To make it more clear exactly what the relationship is between the two trees, check out the diagram on the right. To turn a binary tree into its corresponding arbitrary tree, you rotate it 45 degrees anticlockwise, stick a root node above the whole thing, and then fix up all the horizontal lines to point to the appropriate parent.

Or, from a data structures point of view, you can represent every node in an arbitrary tree as a reference to the first child and a reference to the next sibling. This is exactly the same as a binary tree, it's just that the labels on the nodes are "first child" and "next sibling", not "left" and "right". The only difference between binary trees and arbitrary trees in this system is that the "right" child of the root is always null, since the root has no siblings. Once you see that the difference between a binary tree and an arbitrary tree is just the names of the fields in the data structure, it becomes apparent that there is a strong relationship between them.
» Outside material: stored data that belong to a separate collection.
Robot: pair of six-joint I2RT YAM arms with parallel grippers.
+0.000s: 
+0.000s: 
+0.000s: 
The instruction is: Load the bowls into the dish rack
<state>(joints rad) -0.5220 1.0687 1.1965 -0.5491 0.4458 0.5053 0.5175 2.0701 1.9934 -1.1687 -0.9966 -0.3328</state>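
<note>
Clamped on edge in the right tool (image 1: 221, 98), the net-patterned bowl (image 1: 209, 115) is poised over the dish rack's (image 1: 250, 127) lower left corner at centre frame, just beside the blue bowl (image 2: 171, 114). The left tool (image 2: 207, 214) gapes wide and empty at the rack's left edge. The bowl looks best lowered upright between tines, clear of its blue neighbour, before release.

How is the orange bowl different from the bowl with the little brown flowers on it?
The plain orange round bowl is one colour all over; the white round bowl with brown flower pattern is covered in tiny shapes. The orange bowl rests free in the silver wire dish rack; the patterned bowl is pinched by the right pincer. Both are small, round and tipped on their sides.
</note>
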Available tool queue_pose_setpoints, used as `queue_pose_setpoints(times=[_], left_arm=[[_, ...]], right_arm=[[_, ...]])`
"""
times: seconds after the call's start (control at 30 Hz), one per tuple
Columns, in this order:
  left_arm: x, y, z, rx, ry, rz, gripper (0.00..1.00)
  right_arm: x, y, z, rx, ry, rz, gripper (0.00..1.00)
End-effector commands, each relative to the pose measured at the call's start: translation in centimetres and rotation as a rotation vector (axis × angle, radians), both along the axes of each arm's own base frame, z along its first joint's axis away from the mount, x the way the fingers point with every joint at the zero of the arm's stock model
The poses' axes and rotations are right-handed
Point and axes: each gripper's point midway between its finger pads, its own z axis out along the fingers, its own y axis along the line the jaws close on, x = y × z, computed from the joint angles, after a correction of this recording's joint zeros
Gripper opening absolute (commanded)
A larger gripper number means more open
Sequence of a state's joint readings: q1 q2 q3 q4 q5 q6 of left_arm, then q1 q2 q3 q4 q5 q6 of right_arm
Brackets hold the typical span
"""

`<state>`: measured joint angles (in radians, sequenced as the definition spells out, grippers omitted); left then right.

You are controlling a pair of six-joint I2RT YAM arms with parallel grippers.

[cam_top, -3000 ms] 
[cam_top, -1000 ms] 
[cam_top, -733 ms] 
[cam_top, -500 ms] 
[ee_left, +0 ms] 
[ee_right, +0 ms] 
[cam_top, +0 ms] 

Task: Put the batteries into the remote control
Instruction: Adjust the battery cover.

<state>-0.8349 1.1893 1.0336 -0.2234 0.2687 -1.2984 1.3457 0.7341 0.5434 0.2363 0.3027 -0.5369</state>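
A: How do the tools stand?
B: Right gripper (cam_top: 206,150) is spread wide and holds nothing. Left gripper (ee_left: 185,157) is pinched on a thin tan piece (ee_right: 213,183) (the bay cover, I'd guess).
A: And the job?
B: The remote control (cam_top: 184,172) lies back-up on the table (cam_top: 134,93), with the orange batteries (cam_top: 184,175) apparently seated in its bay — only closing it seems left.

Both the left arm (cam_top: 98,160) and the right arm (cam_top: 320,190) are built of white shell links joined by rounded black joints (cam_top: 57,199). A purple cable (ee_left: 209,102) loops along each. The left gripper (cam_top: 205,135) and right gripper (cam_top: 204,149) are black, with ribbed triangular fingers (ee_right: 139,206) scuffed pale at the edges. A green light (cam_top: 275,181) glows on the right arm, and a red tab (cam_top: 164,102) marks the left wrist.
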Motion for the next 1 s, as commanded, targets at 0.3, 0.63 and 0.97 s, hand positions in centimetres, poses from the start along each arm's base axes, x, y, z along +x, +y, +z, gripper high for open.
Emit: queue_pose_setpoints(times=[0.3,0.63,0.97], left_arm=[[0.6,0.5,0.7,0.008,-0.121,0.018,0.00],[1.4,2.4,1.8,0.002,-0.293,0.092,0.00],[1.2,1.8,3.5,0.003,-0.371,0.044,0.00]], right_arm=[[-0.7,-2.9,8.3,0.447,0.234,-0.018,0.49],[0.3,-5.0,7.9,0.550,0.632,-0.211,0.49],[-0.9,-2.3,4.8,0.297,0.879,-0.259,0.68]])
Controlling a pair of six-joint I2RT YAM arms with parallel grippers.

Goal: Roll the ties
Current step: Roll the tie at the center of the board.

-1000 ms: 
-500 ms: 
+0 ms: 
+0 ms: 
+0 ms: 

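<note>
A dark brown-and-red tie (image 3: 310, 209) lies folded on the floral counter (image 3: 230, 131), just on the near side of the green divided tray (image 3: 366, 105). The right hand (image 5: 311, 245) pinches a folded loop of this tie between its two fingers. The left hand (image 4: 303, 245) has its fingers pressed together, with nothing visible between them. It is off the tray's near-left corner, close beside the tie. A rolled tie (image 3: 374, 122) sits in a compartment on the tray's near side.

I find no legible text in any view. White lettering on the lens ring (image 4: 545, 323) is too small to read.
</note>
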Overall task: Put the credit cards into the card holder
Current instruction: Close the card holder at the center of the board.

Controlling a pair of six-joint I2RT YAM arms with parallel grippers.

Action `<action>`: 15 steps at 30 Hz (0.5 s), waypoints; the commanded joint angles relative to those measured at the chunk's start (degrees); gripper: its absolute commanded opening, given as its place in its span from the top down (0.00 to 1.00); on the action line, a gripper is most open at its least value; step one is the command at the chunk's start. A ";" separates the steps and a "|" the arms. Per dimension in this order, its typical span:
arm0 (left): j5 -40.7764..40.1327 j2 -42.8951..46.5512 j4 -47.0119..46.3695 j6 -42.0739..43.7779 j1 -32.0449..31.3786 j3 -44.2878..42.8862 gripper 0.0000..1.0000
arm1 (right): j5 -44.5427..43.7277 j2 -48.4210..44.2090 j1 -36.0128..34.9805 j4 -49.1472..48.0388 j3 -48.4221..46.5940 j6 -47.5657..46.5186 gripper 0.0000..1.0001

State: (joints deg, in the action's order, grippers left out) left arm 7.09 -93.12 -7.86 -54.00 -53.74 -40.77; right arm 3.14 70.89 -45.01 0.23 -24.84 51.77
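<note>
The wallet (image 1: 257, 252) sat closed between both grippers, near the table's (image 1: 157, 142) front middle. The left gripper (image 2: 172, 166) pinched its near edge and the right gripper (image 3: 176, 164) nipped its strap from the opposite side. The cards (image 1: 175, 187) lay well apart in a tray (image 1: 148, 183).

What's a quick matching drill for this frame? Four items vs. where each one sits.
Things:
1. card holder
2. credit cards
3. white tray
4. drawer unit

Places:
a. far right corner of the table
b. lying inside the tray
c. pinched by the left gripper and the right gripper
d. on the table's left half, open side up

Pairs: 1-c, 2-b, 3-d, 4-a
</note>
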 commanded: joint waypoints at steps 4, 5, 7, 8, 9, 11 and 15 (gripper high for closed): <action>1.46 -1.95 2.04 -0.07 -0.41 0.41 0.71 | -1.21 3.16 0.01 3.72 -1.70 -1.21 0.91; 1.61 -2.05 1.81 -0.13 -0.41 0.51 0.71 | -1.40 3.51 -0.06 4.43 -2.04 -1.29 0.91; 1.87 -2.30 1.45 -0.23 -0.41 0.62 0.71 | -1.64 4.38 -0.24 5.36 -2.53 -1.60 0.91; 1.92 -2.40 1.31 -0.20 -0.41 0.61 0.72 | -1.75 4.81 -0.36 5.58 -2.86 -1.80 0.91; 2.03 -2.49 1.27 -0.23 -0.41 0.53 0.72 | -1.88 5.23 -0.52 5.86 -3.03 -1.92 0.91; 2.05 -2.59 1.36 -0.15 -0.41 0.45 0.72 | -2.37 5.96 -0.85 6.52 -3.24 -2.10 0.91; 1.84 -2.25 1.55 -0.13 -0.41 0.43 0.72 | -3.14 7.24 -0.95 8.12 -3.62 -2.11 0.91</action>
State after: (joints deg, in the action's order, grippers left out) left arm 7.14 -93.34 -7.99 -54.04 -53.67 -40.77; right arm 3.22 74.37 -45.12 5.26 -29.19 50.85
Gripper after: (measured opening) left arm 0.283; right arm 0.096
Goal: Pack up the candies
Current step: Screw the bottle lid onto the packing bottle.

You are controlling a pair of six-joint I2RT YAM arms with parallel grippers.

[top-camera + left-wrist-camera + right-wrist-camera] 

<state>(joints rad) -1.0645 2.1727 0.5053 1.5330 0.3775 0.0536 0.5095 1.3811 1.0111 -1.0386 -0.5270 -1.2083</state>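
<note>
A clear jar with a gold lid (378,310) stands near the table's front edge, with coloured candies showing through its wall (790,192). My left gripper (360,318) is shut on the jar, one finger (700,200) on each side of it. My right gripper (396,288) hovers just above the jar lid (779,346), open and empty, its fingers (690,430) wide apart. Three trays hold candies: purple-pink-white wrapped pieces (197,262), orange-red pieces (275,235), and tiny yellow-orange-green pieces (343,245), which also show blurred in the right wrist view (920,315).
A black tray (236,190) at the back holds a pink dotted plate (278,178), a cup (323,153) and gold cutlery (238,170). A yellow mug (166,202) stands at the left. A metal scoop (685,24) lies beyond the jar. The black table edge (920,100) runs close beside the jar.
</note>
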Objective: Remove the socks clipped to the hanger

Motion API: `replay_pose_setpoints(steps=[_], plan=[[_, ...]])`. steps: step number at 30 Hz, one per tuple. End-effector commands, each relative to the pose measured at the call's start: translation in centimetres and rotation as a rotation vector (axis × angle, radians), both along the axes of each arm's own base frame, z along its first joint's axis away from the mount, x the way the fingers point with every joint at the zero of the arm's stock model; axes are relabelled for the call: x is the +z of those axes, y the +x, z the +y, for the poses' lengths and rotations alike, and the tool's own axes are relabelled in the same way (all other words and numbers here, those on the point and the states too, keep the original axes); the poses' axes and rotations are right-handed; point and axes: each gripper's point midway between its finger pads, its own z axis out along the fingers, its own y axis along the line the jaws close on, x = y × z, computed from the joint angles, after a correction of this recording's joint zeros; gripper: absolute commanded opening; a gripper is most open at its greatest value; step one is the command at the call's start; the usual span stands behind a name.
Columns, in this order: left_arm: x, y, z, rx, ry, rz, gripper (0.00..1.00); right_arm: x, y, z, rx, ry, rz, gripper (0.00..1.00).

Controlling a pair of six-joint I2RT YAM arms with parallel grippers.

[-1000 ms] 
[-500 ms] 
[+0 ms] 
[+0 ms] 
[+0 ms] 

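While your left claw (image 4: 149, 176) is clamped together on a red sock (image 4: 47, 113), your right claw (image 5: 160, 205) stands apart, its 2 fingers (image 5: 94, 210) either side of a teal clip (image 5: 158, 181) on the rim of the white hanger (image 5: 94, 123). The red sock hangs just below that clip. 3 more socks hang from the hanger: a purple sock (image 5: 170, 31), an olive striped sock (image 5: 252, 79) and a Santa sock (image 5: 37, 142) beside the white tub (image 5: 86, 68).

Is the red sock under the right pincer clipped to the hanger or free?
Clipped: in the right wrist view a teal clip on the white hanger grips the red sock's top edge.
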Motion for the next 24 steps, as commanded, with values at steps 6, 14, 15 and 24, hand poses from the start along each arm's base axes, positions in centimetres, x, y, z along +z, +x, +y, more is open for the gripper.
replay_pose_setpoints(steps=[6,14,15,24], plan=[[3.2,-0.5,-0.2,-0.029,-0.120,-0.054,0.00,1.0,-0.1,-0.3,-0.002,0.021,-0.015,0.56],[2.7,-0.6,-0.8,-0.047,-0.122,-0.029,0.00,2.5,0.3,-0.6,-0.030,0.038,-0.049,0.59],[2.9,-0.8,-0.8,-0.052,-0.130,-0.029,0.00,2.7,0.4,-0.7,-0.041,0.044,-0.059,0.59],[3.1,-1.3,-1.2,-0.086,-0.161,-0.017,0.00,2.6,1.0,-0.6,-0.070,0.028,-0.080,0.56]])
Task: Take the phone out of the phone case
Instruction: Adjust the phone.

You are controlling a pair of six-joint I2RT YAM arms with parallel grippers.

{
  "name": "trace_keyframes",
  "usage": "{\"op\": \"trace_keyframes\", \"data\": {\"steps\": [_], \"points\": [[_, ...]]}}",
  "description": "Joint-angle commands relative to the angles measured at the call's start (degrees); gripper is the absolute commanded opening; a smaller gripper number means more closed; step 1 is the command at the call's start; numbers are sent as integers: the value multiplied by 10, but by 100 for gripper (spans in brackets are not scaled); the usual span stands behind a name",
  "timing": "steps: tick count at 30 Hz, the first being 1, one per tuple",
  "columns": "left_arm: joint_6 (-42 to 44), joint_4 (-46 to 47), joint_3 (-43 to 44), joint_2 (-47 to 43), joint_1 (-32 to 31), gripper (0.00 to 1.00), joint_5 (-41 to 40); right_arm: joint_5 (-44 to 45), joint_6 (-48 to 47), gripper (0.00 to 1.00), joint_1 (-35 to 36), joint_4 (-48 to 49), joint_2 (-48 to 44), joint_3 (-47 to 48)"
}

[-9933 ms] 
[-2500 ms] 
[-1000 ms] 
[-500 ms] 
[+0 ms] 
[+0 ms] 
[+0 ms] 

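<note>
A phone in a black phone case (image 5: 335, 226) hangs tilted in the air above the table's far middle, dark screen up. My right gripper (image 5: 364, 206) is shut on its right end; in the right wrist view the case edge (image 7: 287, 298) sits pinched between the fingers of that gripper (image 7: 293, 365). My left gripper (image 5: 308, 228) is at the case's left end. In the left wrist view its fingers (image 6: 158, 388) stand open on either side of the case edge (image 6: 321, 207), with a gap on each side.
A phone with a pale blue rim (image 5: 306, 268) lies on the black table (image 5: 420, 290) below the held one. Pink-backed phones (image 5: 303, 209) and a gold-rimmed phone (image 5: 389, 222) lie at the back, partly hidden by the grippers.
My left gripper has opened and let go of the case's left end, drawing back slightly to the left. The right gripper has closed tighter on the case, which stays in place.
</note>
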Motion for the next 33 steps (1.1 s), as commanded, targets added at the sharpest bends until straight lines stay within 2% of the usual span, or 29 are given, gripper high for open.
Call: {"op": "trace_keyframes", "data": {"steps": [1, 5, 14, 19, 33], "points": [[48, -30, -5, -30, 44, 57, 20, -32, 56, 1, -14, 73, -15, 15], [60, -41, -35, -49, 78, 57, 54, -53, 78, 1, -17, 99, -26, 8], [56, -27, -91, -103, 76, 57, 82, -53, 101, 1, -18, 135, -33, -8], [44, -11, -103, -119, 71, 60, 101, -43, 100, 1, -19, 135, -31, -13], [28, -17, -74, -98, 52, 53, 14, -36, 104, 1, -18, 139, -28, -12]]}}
So, interestingly enough, the solution to the second part of my challenge is: we’re already done. Since we have a device which enumerates all binary trees, and binary trees are 1-1 with arbitrary trees, then all we need is a device which can change binary trees to arbitrary trees. Doing so is left as an exercise, but for interest’s sake, here’s a device which takes a binary tree and gives a string representation of the corresponding arbitrary tree, using the compact syntax for an arbitrary tree I described last time.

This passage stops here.